Morei até os 18 anos no Brasil.
Fui assaltado quatro vezes, sem
contar arrombamentos, roubo
de carros etc. Era comum colocar
o relógio no bolso quando andava na rua, não caminhar à noite,
não abrir a janela do carro nem
parar no sinal. Depois dos 18, fui
morar nos Estados Unidos e,
agora, na Inglaterra. Nesse período, não fui assaltado, não tive casa arrombada, carro levado ou
coisa que o valha. Caminho à
noite, sozinho, com a única preocupação de que comece a nevar
ou chover. Teria que ser uma
besta -ou pefelista, quase a
mesma coisa- para imaginar
que há algo de errado com a índole do brasileiro que o leve ao
crime mais do que o americano
ou o inglês.
Vivemos em uma guerra civil.
As estatísticas de criminalidade
no Brasil são piores do que os
mais sangrentos conflitos étnicos
do mundo nos últimos tempos. E
assim vivemos porque, desde
que Cabral botou seus pés aqui,
criamos um modelo exclusivista
e concentracionista, em que uma
elite predatória suga o máximo
possível de todos que estão abaixo de si e depois usa o dinheiro
ganho para murar as suas casas
ou mandar seus filhos para o exterior na tentativa de ganhar alguma segurança.

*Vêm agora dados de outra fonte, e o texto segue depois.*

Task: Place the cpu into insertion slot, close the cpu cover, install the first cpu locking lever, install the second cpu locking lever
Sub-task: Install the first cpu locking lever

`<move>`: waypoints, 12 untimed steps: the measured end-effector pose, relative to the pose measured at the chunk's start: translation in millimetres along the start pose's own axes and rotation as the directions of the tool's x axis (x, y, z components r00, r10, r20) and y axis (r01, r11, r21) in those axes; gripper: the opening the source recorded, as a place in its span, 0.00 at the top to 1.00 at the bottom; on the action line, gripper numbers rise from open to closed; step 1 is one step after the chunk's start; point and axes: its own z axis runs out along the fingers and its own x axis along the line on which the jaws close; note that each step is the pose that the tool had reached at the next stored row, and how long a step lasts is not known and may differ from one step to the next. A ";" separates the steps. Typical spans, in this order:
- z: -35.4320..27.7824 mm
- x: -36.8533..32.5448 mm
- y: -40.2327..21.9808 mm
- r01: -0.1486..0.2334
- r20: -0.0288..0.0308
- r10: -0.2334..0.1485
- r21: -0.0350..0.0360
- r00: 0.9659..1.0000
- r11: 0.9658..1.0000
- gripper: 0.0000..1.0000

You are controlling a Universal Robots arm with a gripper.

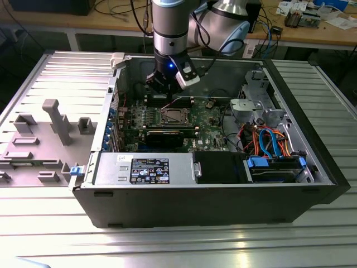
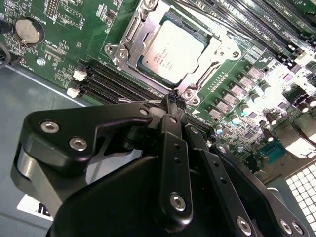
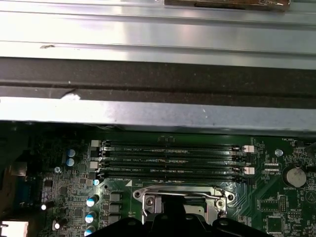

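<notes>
The cpu (image 2: 173, 49), a flat square chip with a silvery top, lies seated in the insertion slot (image 2: 129, 34) on the green board. The cpu cover (image 2: 217, 49), a thin metal frame, lies flat around the chip. My gripper (image 2: 174, 98) hangs just above the board, beside one edge of the socket, its black fingers pressed together with nothing between them. In the exterior view the gripper (image 1: 167, 89) hovers over the back of the motherboard, slightly behind the slot (image 1: 174, 116). The first wrist view has the socket frame (image 3: 224, 197) partly hidden by the gripper's black body.
Long memory slots (image 3: 173, 160) run beside the socket. A black graphics card (image 1: 164, 135) sits in front of it. The case's metal wall (image 3: 158, 113) rises close behind the board. Drive cage and coloured cables (image 1: 268, 139) fill the exterior view's right. A grey fixture tray (image 1: 39, 139) lies to the left.
</notes>
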 end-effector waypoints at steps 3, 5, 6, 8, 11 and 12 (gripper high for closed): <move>0.0 -0.1 0.0 0.000 0.000 0.000 0.000 1.000 1.000 0.89; 0.0 -0.1 0.0 0.000 0.000 0.000 0.000 1.000 1.000 0.89; 0.0 -0.1 0.0 0.000 0.000 0.000 0.000 1.000 1.000 0.89; 0.0 -0.1 0.0 0.000 0.000 0.000 0.000 1.000 1.000 0.89; 0.0 -0.1 0.0 0.000 0.000 0.000 0.000 1.000 1.000 0.89; 0.0 -0.1 0.0 0.000 0.000 0.000 0.000 1.000 1.000 0.89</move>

Não querer enxergar isso é caso
de auto-engano patológico. E o
pior de tudo é que esse estado de
coisas cria um ciclo vicioso: o rico passa a ver todo pobre como
um bandido em potencial, então
aumenta sua exclusão
e o rejeita ainda mais.
Vê um Estado que
lhe parece incapaz
de gerir o problema da segurança
pública e sente-se então
justificado
em sua
idéia de sonegar impostos, já
que o imposto pago não
parece estar rendendo frutos, e a
segurança pode ser
mais bem provida com os recursos de seu próprio bolso: uma
grade mais afiada, um muro
mais alto, um carro blindado ou
uma arma. O Estado, já fragilizado, perde sua fonte de sustento e
torna-se ainda mais incapaz de
combater a criminalidade na
única forma efetiva a longo prazo
-que é a melhoria da condição
de vida daquelas pessoas para
quem a vida tem tão poucas
perspectivas, que arriscá-la
no crime faz sentido- e então passa
ao papel de repressor -mais
fácil, mas inócuo. (Como ficamos sabendo,
cada vez que há
fuga de presídios ou
da Febem,
o único objetivo alcançado
por essas
instituições é o aumento da irrecuperabilidade dos reclusos.)

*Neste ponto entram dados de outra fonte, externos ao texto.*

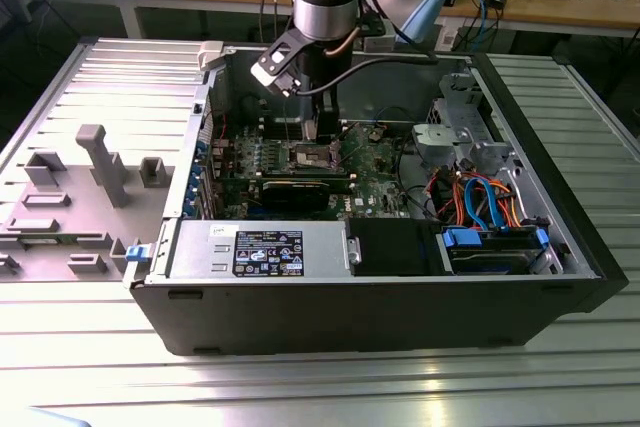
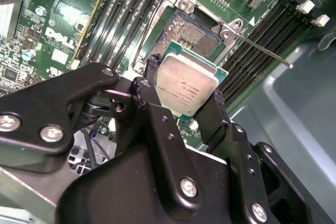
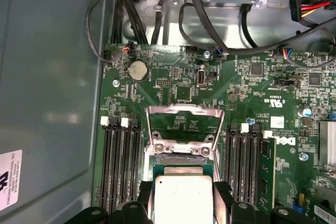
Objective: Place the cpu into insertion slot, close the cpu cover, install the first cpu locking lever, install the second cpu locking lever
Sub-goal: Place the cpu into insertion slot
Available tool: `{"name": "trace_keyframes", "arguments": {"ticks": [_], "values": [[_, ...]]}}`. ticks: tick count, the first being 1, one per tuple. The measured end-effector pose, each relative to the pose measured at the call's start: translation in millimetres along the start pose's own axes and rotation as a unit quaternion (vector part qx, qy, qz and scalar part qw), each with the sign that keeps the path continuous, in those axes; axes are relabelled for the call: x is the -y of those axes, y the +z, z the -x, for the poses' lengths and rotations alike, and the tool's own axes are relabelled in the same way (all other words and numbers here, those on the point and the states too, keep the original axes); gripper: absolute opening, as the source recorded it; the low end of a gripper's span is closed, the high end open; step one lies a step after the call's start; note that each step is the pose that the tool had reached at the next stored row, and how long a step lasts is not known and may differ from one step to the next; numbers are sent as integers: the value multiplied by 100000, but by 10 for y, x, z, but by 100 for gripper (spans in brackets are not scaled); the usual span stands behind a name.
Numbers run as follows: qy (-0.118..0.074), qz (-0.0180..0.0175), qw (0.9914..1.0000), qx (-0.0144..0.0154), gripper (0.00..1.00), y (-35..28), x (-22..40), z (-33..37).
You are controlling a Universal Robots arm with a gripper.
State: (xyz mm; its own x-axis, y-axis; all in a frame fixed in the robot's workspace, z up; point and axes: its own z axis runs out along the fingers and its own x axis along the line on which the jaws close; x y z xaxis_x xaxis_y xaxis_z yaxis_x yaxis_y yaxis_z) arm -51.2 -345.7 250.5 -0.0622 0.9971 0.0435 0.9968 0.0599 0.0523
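Hand [image 2: 185, 88] clenched on cpu [image 2: 184, 76], held over insertion slot [image 2: 190, 29] w/ cpu cover [image 3: 184, 110] flipped up

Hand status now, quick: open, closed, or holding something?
Hand: closed on the cpu, gripping it by two opposite edges, close to the uncovered insertion slot.
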Motion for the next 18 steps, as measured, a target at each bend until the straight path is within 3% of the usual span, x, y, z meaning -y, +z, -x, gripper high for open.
{"name": "trace_keyframes", "arguments": {"ticks": [5,7,9,10,11,12,13,18], "values": [[648,-35,99998,59,54,92,12,-5],[1109,-17,99994,210,54,117,20,-5],[1141,-51,99991,749,54,126,25,-8],[1116,-75,99986,1223,54,128,26,-10],[1075,-109,99975,1954,54,130,26,-13],[1058,-129,99967,2325,54,135,27,-19],[1118,-131,99963,2465,54,155,31,-27],[2240,-109,99943,2534,54,234,70,-41]]}}
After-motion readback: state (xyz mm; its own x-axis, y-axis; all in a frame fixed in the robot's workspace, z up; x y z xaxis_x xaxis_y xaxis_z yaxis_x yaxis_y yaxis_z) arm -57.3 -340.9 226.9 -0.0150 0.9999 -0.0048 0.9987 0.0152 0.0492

Como o sistema Judiciário não
funciona para prender e julgar de
forma correta quem precisa -e,
num Estado exclusivista, nenhum Judiciário irá funcionar
bem, pois ele tem de sempre poder dobrar as regras para livrar a
quem serve, e onde alguém pode
quebrar a lei, já não existe lei-,
temos então o caos, vivenciado
pela grande maioria dos paulistanos e chegando proximamente
às demais grandes cidades.
Haveria de se perguntar por
que essa elite se comporta assim.
Durante muito tempo, funcionou sob a premissa -correta-
de que é possível tirar do feijão
da galera pra comprar caviar pra
grã-finagem. O problema é que
essa política tem um limite, e o limite é a pobreza absoluta. Quando ela chega e atinge as massas,
passa-se a sentar num barril de
pólvora. No Brasil, ele já explodiu. Da classe média pra cima, vive-se pagando o preço do sucesso com a incerteza sobre a própria vida. Anos e anos de mamatas, de propinas, de jeitinho criaram uma aristocracia que não
pode dormir tranquila porque
não sabe se seu filho volta vivo
pra casa.
Por otimista, sempre nutri a esperança de que esses pais insones resolvessem tornar-se bons
cidadãos e construir um país para todos. Que nada. Pensam só
em como fraudar nota fiscal,
adulterar medidor de eletricidade, subornar o fiscal certo. Encastelados em suas pequenas
ilhas de prosperidade, num
oceano de miséria, nem vêem
que o fosso já está tomado de
gente e que não demora muito
pro portão cair.
Não sei se são apenas burros,
malvados ou se simplesmente se
enganam há tanto tempo, que já
nem conseguem mais ver a realidade a sua frente. São, isso sim,
hediondos. Deles é que o país deveria proteger-se.